但镇北将军定是不会让步的,因有屠城一事在前,若这事交给刺史府去查,那他瞒报鸡毛贼首领逃脱,并放任手下兵痞屠城然后算在鸡毛贼头上的事就瞒不住了,这样大的把柄,不可能直接送到皇帝派来监视他的人手中。
妊婋这样想着,听到那边偏殿里的幕僚官答话了:“此事卑职做不得主,还要回去问过将军,既然刺史要查,卑职回去叫人将证词文书誊抄一份送到刺史府,这前任刺史的官袍遗物,还请大人留下,今日既是做超度法事,不如就将这些遗物放在玉清宫正殿香案上,指挥府和刺史府各派人在此看守。”
那边暖轿又寂静了片刻,才说:“也罢,本官派人随你前去誊抄调查文书。”
这算是两边各让了一步,那幕僚官听这话也赶紧就坡下驴,朝暖轿作一深揖,带着刺史指派的人离开了玉清宫。
千光照见镇北将军的人去了,款步走到偏殿廊下询问是否继续超度法会,又说:“此遗物放置香案,可打三日大罗天醮,以保城中安宁。”
刺史在轿内沉吟片刻,今日这法事虽说是为了跟指挥府调取文书查案,但他梦魇也是确有其事,这两日一闭上眼睛就会出现带血官袍在冷风中呼啸的画面,他皱眉揉了揉太阳穴,说道:“超度法事还是要继续,那就再请诸位道长在观中留住三日打醮祈福。”

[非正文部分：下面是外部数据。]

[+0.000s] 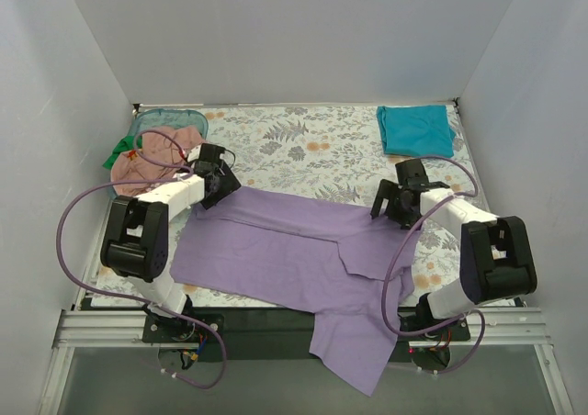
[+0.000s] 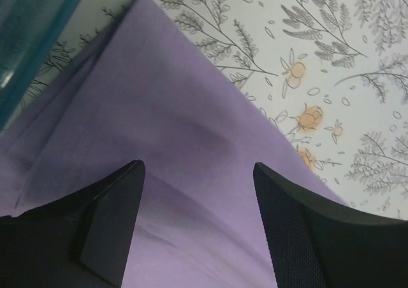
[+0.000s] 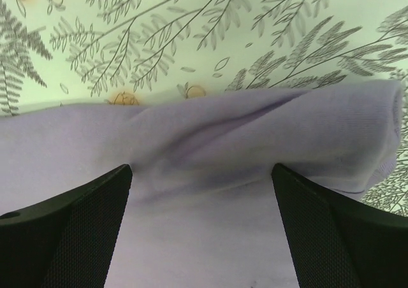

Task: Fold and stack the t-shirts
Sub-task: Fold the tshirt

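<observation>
The lavender-purple t-shirt [image 1: 294,250] lies spread across the middle of the table, one part hanging over the front edge. My left gripper [image 1: 213,178] is open over the shirt's far left corner [image 2: 159,109], its fingers [image 2: 115,211] straddling the cloth. My right gripper [image 1: 393,204] is open at the shirt's far right edge, over a bunched fold [image 3: 255,141]; its fingers [image 3: 83,224] hold nothing. A folded teal t-shirt [image 1: 415,128] lies at the back right. A salmon-pink t-shirt [image 1: 163,149] and a green one [image 1: 118,155] lie bunched at the back left.
A blue-green plastic basket [image 1: 170,118] stands at the back left corner, its wall close to my left gripper in the left wrist view [image 2: 32,27]. The floral tablecloth [image 1: 303,144] covers the table. White walls close in on three sides.
</observation>
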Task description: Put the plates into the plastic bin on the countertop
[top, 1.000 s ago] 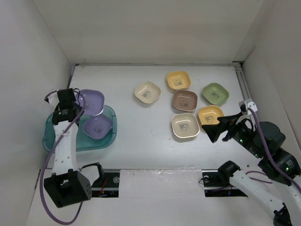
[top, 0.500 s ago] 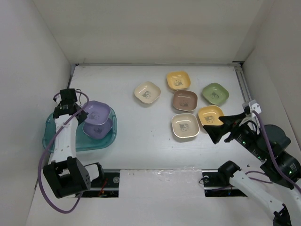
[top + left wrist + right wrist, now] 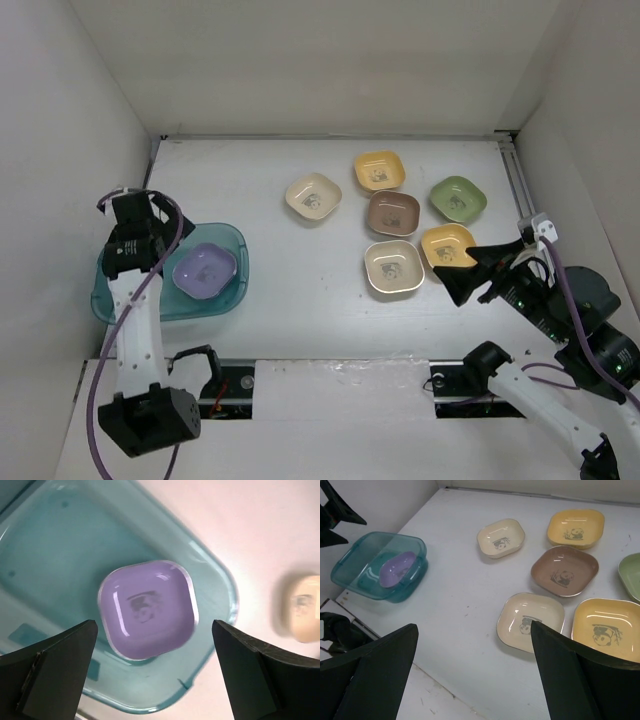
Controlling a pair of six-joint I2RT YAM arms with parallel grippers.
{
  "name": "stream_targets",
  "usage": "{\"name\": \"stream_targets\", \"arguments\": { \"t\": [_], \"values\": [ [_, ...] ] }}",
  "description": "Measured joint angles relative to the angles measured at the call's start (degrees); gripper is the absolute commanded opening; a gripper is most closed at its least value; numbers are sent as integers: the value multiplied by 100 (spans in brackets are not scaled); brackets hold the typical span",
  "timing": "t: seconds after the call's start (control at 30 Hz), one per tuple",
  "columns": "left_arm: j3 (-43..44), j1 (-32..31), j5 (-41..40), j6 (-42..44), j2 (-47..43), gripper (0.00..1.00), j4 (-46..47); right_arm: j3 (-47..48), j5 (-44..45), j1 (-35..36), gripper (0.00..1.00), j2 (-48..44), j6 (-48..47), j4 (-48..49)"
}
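Inside the plastic bin (image 3: 228, 297), one purple plate (image 3: 205, 270)

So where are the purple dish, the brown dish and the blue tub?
purple dish (image 3: 146, 611), left wrist view, on its dark centre print
brown dish (image 3: 392, 212), top external view, on its middle
blue tub (image 3: 45, 570), left wrist view, on bare floor

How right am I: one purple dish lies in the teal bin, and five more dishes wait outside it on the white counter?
Not five but six, as the top external view shows: far cream dish, near cream dish, far yellow dish, near yellow dish, brown dish and green dish wait on the white counter. The purple dish does lie in the teal bin.
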Motion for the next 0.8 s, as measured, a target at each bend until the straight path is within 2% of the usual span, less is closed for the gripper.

午后折腾半日,此刻已是黄昏时分,那刺史说完这话吩咐人起轿回府,千光照立在大殿外,目送刺史一行人离开玉清宫。
暮色沉凝,冷月缓缓攀上枯枝。
大殿内的超度法事做完,妊婋和厉媗走过去把炉鼎边的血衣官袍及稻草人木牌拿进正殿,放在了香案上,随后同众人往东后殿休息。
这处后殿原是玉清宫留给达官贵人小住用的,是个单独院落,内中水井炉灶柴房俱全,虽然最近没怎么收拾,但因一直封着,房屋内器具还算干净。
指挥府和刺史府各留了三个人在外殿守着,只在她们刚到后殿时进来送了些柴米和火炭,便把中门锁了,说为安全起见,待明早再开门请她们出来继续打醮。
东西是妊婋走出来收的,看着中门落了锁,她回身进屋把柴米放到灶台边,又走出来在小院外面转了两圈,见后殿周围果然无人看守,这才回到院中将内门一关,大家放心说起话来。
众人先合力将这边几间屋子简单打扫了一下,炭盆拢好,火炕也烧上了,厉媗给大家熬了一锅浓粥,配着她们自己带的干粮,吃了一顿热气腾腾的晚餐。
等到大家都吃差不多了,厉媗把碗往桌上一放,抹了抹嘴说道:“今天半日看下来,城里这俩屪子官儿确实是不对付,但也还没有到要动手的地步,尤其开春北伐在即,他们是肯定不会在这个节骨眼上起内乱的,万一后面讲和了,屪子将军同意出兵跟刺史府巡检司共同剿匪,那可就不好了,要我说还得再给他们拱一把火。”